Will your current friends still be with you after seven years?
Professor shares how many years a friendship must last before it'll become lifelong
Think of your best friend. How long have you known them? Growing up, children make friends and say they’ll be best friends forever. That’s where “BFF” came from, for crying out loud. But is the concept of the lifelong friend real? If so, how many years of friendship will have to bloom before a friendship goes the distance? Well, a Dutch study may have the answer to that last question.
Sociologist Gerald Mollenhorst and his team in the Netherlands did extensive research on friendships and made some interesting findings in his surveys and studies. Mollenhorst found that over half of your friendships will “shed” within seven years. However, the relationships that go past the seven-year mark tend to last. This led to the prevailing theory that most friendships lasting more than seven years would endure throughout a person’s lifetime.
In Mollenhorst’s findings, lifelong friendships seem to come down to one thing: reciprocal effort. The primary reason so many friendships form and fade within seven-year cycles has much to do with a person’s ages and life stages. A lot of people lose touch with elementary and high school friends because so many leave home to attend college. Work friends change when someone gets promoted or finds a better job in a different state. Some friends get married and have children, reducing one-on-one time together, and thus a friendship fades. It’s easy to lose friends, but naturally harder to keep them when you’re no longer in proximity.
Some people on Reddit even wonder if lifelong friendships are actually real or just a romanticized thought nowadays. However, older commenters showed that lifelong friendship is still possible:
“I met my friend on the first day of kindergarten. Maybe not the very first day, but within the first week. We were texting each other stupid memes just yesterday. This year we’ll both celebrate our 58th birthdays.”
“My oldest friend and I met when she was just 5 and I was 9. Next-door neighbors. We're now both over 60 and still talk weekly and visit at least twice a year.”

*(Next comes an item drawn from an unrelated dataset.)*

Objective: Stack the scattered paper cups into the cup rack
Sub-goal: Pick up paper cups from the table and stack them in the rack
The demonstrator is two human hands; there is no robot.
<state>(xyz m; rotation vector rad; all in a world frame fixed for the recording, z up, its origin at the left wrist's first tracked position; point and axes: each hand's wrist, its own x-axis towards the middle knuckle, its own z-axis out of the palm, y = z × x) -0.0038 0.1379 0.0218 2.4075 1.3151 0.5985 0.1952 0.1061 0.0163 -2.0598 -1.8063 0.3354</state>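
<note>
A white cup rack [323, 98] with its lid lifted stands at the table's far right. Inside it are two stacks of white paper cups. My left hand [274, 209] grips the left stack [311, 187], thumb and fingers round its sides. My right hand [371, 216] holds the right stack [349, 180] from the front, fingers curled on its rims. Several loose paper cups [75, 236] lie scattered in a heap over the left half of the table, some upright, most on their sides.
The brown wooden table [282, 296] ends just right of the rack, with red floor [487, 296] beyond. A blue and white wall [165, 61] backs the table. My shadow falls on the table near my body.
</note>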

“I’m 55. I’ve just spent a weekend with friends I met 24 and 32 years ago respectively. I’m also still in touch with my penpal in the States. I was 15 when we started writing to each other.”

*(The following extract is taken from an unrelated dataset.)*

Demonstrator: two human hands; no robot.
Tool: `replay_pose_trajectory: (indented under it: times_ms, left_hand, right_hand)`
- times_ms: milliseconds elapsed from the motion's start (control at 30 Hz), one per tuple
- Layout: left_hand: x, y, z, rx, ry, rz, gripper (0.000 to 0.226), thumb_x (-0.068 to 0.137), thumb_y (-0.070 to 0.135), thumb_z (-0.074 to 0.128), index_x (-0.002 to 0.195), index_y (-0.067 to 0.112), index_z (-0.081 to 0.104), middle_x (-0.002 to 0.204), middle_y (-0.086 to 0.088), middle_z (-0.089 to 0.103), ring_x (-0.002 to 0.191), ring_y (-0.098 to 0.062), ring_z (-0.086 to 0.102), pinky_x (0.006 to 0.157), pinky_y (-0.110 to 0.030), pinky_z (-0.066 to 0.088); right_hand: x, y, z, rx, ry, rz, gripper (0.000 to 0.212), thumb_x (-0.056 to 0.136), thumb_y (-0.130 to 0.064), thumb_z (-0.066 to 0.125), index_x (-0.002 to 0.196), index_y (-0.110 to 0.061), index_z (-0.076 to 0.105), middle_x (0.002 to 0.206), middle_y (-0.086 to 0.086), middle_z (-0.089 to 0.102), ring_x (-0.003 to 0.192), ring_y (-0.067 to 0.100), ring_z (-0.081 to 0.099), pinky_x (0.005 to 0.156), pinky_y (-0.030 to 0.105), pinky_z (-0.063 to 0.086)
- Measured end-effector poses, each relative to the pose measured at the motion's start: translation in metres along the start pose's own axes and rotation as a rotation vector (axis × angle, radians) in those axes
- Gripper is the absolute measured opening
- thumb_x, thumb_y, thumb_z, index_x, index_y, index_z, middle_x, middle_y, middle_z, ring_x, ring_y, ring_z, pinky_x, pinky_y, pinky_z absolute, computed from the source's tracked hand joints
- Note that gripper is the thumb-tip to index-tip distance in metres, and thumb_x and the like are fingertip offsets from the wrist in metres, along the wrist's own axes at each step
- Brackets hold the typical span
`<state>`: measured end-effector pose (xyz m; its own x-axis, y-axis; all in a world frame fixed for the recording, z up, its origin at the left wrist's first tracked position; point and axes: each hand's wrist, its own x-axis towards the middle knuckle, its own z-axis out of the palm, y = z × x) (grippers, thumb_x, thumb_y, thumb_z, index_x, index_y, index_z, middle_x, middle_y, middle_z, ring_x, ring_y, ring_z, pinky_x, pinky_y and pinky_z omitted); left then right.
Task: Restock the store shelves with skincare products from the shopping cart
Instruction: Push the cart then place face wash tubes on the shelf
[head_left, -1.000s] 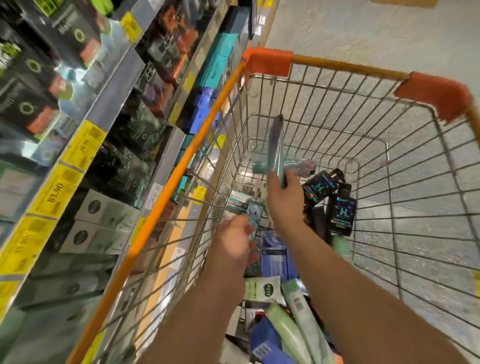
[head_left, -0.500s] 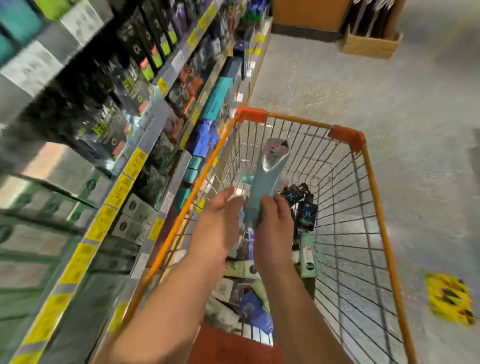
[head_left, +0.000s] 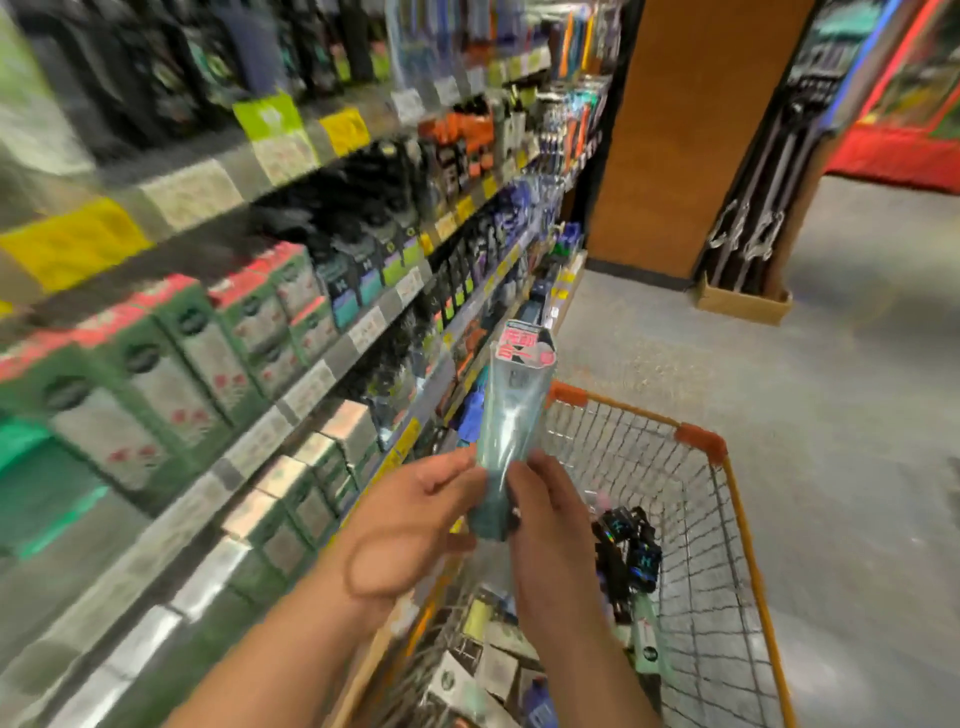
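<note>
The store shelves (head_left: 291, 332) fill the left side, blurred, packed with green boxes (head_left: 156, 374) and dark packs behind yellow price tags (head_left: 72, 241). To their right stands the orange-rimmed shopping cart (head_left: 727, 519), with small boxes and dark packs lying in its basket. Above the cart, both hands hold a teal skincare tube (head_left: 511, 421) upright: the left hand (head_left: 410, 525) pinches its lower edge, and the right hand (head_left: 545, 525) appears to wrap its grip round the base.
</note>
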<state>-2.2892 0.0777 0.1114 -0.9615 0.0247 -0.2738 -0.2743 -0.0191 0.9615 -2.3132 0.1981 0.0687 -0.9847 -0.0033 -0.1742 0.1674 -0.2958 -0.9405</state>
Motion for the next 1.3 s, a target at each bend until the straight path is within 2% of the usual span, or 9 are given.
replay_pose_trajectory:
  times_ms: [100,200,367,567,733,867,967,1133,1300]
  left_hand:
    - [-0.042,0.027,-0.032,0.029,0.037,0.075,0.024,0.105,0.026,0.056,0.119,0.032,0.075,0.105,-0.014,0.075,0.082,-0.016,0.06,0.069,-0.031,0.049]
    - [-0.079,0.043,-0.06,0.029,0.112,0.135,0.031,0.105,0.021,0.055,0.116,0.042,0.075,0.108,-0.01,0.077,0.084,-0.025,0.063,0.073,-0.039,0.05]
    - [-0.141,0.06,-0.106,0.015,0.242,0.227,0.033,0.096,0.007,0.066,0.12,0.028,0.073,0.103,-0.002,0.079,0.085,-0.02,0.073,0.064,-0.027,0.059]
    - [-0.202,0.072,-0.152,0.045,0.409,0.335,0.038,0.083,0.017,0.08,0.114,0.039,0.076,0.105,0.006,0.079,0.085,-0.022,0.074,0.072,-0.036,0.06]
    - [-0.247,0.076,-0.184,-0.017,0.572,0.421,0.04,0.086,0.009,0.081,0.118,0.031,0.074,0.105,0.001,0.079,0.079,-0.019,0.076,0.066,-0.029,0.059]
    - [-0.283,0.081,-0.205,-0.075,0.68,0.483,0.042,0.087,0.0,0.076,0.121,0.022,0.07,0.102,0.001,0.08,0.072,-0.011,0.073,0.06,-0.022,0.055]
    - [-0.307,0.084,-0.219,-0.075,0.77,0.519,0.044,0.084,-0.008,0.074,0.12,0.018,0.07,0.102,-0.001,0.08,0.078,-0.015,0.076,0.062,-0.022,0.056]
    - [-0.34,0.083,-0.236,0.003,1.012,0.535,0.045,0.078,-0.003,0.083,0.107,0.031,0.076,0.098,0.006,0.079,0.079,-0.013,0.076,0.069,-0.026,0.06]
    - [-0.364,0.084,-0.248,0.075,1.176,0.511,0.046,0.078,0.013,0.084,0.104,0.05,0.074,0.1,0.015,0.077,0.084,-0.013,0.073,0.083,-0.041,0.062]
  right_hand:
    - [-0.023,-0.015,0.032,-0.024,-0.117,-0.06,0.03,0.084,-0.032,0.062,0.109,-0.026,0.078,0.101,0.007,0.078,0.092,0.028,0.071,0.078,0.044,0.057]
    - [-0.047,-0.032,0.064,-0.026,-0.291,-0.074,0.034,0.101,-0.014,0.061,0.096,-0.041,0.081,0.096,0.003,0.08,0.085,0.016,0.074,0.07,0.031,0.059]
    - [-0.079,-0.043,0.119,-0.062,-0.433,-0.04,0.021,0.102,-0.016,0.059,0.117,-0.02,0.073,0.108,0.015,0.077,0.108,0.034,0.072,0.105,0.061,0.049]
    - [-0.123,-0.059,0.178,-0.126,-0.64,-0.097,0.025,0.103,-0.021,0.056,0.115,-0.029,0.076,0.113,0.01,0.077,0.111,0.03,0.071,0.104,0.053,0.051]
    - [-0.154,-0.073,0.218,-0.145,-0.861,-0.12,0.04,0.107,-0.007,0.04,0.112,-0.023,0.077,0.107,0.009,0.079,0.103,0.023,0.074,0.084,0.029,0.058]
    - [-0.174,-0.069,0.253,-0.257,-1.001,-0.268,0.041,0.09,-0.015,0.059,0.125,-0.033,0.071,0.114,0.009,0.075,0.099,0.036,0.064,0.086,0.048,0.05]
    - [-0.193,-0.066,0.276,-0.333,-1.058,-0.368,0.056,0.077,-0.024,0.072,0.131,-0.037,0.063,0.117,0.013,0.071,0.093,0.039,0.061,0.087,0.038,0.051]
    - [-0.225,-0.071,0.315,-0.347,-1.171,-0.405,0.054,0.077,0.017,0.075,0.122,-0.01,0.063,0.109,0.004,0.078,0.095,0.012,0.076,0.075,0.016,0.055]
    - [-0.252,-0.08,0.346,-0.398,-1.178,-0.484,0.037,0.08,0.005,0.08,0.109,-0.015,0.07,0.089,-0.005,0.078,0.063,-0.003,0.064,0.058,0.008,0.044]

“My friends (3 of them) go back to my college days in my 20’s that I still talk to a minimum of once a week. I'm in my early 60s now.”
“We ebb and flow. Sometimes many years will pass as we go through different things and phases. Nobody gets buttsore if we aren’t in touch all the time. In our 50s we don’t try and argue or be petty like we did before. But I love them. I don’t need a weekly lunch to know that. I could make a call right now if I needed something. Same with them.”

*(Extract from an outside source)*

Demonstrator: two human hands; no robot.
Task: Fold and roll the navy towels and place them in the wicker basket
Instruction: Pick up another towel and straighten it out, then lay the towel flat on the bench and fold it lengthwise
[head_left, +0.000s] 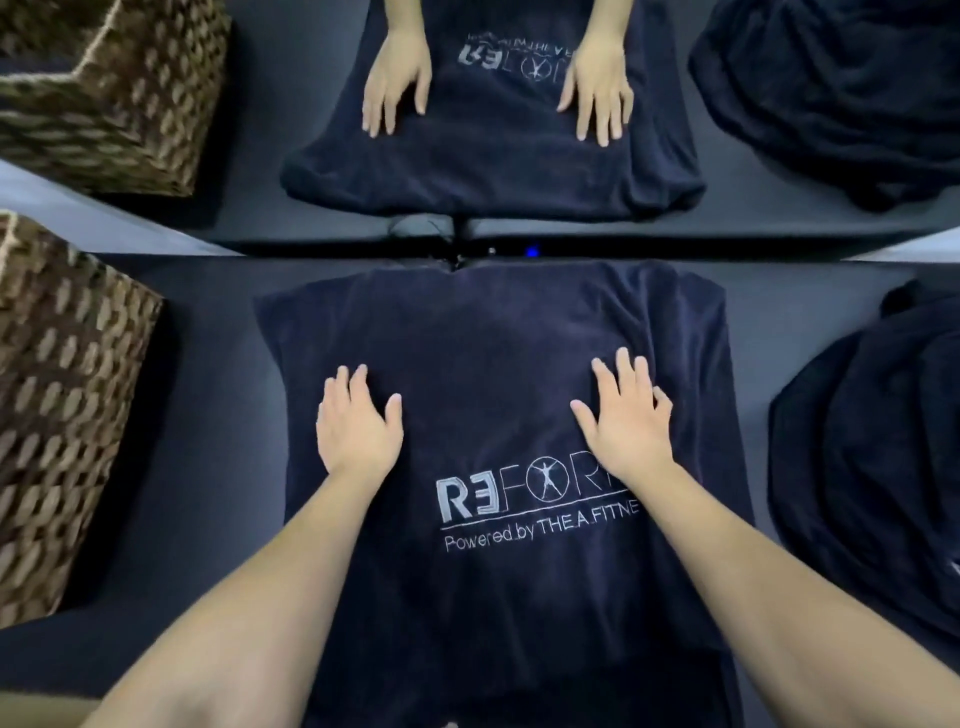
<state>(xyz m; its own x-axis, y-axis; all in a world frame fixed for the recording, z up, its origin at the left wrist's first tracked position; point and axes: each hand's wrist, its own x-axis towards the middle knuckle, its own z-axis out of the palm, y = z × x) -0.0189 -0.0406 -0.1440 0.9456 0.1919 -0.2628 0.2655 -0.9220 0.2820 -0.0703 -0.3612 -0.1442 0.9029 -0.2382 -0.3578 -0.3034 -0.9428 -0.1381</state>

Maintaining a friendship for life is never guaranteed, but there are ways, psychotherapists say, that can make a friendship last. It’s not easy, but for a friendship to last, both participants need to make room for patience and place greater weight on their similarities than on the differences that may develop over time. Along with that, it’s helpful to be tolerant of large distances and gaps of time between visits, too. It’s not easy, and it requires both people involved to be equally invested to keep the friendship alive and from becoming stagnant.
As tough as it sounds, it is still possible. You may be a fortunate person who can name several friends you’ve kept for over seven years or over seventy years. But if you’re not, every new friendship you make has the same chance and potential of being lifelong.